The fact was that the only place on Mars that would have anything as exotic as optic relays for their virt-screen was New Zubrin. And the only mag-lev train still running regularly from Arsia to Zubrin was being stopped and robbed by outlaw bands of scab-landers on a weekly basis. Pushed out into the most inhospitable and barren canyons known as scab-lands, these lawless, roving gangs were made up of the men and women who’d entirely given up on adhering to the rules governing what remained of civilized life in the towns. Scab-landers took what they wanted, whenever they wanted it.

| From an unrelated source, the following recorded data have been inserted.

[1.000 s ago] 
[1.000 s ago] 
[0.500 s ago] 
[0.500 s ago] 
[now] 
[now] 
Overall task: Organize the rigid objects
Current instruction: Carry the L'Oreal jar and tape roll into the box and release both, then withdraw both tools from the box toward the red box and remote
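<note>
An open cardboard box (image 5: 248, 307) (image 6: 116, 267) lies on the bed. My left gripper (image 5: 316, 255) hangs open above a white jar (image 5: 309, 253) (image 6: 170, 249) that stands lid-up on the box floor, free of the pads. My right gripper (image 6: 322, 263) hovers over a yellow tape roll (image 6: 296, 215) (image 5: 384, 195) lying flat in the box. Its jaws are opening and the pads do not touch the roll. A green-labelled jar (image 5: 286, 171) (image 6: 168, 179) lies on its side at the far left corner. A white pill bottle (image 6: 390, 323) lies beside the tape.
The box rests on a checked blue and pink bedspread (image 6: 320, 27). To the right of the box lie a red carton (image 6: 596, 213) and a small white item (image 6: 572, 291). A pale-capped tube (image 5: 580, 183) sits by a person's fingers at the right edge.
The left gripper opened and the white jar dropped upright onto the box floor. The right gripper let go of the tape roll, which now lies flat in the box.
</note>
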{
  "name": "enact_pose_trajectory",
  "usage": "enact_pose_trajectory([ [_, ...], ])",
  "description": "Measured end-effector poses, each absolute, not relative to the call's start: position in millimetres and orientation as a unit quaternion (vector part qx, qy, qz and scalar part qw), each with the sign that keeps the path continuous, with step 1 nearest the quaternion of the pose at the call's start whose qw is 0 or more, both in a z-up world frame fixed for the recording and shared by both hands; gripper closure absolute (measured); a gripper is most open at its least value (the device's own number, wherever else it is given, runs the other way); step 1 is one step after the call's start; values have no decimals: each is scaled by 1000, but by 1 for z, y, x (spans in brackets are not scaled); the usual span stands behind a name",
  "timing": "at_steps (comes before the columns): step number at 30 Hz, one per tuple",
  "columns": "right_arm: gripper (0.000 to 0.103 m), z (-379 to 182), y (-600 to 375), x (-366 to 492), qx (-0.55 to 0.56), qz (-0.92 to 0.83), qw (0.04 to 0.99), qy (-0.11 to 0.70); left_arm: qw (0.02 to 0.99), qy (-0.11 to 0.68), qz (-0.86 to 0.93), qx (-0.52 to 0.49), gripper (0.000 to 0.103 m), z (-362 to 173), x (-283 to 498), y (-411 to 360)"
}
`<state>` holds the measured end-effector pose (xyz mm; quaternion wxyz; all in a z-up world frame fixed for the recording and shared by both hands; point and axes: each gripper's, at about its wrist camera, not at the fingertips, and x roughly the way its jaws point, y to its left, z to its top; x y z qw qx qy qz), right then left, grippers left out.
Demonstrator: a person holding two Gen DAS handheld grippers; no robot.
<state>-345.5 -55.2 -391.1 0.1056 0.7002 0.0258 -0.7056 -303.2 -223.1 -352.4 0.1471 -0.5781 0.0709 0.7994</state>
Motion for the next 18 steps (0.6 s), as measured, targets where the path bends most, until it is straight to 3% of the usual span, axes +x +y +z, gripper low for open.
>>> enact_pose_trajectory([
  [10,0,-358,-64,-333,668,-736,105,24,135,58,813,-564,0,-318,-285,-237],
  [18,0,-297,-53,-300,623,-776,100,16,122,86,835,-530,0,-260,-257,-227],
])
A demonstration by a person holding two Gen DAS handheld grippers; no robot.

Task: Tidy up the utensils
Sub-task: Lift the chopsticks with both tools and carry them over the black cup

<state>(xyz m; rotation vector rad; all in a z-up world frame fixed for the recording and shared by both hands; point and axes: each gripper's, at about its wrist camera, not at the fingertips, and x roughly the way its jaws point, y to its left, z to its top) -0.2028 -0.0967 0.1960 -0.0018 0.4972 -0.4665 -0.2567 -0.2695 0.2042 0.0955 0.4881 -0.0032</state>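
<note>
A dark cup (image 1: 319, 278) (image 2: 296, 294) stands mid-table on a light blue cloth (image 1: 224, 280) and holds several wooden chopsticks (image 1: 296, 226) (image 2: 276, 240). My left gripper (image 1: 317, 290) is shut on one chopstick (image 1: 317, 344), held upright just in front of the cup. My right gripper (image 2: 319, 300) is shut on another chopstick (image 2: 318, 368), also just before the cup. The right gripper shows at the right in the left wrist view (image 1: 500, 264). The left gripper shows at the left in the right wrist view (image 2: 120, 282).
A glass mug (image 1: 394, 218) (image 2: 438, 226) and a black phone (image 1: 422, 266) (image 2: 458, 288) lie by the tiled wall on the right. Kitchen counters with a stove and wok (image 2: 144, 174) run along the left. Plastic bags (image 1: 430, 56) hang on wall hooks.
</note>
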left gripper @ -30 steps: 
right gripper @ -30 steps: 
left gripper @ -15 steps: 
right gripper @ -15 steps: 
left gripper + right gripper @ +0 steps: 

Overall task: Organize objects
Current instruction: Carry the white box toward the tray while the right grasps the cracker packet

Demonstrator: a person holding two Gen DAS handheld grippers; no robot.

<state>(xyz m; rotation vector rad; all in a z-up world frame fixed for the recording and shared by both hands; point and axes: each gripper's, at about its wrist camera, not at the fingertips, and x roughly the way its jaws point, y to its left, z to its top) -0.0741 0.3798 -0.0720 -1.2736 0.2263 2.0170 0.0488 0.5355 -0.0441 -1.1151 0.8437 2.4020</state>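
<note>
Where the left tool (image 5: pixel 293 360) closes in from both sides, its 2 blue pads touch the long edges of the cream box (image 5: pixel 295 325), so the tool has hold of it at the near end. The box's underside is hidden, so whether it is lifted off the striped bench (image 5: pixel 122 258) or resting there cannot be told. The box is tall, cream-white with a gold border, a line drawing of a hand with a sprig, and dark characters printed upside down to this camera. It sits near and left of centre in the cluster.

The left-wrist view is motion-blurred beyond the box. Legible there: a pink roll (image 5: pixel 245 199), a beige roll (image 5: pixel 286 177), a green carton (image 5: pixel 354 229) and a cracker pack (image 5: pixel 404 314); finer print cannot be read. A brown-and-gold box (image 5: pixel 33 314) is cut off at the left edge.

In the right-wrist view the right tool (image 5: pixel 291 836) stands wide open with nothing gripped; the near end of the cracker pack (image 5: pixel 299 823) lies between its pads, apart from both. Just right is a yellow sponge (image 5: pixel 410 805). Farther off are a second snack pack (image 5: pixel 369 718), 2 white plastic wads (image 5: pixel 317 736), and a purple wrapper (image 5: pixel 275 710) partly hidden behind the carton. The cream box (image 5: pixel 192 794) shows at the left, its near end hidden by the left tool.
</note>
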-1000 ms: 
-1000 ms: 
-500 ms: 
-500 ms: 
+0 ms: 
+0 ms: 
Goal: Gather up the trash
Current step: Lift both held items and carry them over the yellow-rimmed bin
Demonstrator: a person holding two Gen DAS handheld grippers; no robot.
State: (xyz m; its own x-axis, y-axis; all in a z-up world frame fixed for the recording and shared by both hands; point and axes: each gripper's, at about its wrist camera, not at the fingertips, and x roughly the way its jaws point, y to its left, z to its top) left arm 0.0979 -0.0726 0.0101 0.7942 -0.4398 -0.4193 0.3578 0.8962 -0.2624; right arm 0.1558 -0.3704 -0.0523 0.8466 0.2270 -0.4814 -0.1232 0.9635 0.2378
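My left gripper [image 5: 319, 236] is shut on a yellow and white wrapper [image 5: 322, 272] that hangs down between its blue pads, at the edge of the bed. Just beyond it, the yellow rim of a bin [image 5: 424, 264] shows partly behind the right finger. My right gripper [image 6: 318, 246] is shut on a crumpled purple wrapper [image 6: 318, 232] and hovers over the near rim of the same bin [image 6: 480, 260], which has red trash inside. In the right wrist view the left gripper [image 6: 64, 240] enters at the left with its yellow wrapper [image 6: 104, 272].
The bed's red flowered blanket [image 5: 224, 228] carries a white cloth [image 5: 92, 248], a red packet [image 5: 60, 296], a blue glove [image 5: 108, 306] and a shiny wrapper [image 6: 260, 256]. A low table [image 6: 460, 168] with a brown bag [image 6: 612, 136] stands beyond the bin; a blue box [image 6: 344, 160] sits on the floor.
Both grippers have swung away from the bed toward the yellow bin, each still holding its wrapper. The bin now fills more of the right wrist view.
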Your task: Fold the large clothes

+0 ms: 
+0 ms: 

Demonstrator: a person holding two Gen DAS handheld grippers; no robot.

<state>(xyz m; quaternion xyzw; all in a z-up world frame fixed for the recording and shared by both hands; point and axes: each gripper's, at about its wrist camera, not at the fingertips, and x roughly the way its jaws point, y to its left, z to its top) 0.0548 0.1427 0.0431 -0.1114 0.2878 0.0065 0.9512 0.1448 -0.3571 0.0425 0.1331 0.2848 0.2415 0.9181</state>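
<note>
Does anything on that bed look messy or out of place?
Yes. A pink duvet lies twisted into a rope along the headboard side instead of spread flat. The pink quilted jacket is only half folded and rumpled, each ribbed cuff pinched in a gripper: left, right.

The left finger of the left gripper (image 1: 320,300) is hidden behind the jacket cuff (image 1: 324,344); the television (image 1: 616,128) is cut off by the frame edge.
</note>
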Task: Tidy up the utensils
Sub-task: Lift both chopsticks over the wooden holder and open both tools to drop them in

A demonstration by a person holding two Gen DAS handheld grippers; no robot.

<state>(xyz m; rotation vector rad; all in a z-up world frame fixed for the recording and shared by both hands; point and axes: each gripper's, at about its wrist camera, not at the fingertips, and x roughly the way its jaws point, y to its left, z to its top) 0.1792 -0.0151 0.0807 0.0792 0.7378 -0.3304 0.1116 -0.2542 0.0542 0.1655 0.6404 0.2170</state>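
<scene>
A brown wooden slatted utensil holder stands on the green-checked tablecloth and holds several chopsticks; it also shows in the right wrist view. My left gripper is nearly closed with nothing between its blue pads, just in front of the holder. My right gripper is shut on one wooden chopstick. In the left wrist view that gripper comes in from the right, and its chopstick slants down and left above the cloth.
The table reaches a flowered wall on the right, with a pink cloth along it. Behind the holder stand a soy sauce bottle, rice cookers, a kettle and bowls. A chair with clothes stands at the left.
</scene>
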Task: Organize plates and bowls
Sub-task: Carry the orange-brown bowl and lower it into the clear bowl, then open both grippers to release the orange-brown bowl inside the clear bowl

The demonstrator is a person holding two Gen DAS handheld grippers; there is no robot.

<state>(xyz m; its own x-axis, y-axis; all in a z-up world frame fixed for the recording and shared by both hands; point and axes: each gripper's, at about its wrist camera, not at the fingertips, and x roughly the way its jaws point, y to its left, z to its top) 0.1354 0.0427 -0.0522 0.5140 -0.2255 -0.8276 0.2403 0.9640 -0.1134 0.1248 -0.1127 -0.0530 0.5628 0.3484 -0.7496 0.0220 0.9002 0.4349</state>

Otha frowned at the malfunctioning screens circling him and waved his hand again, more emphatically. This time the screens obeyed, winking off with a series of quiet popping sounds.

“I want to try again,” Zenn said, attempting to sound more confident than she felt. She bent to rub at her aching leg, but then stopped when she thought Otha might see. She saw Otha frowning at her. “I know it won’t count in the test scoring. But he needs his eye taken care of.”

“We’ll take a break. Get you some dry clothes and pour a mug of hot cider down you. It’s best we let the animal settle a bit.” Otha gave her a steady look. “And you too.” The chill of fear raced through her again. She managed to give her uncle a half-hearted smile, but kept silent as they left the hound and headed for the refectory dining hall on the other side of the cloister grounds.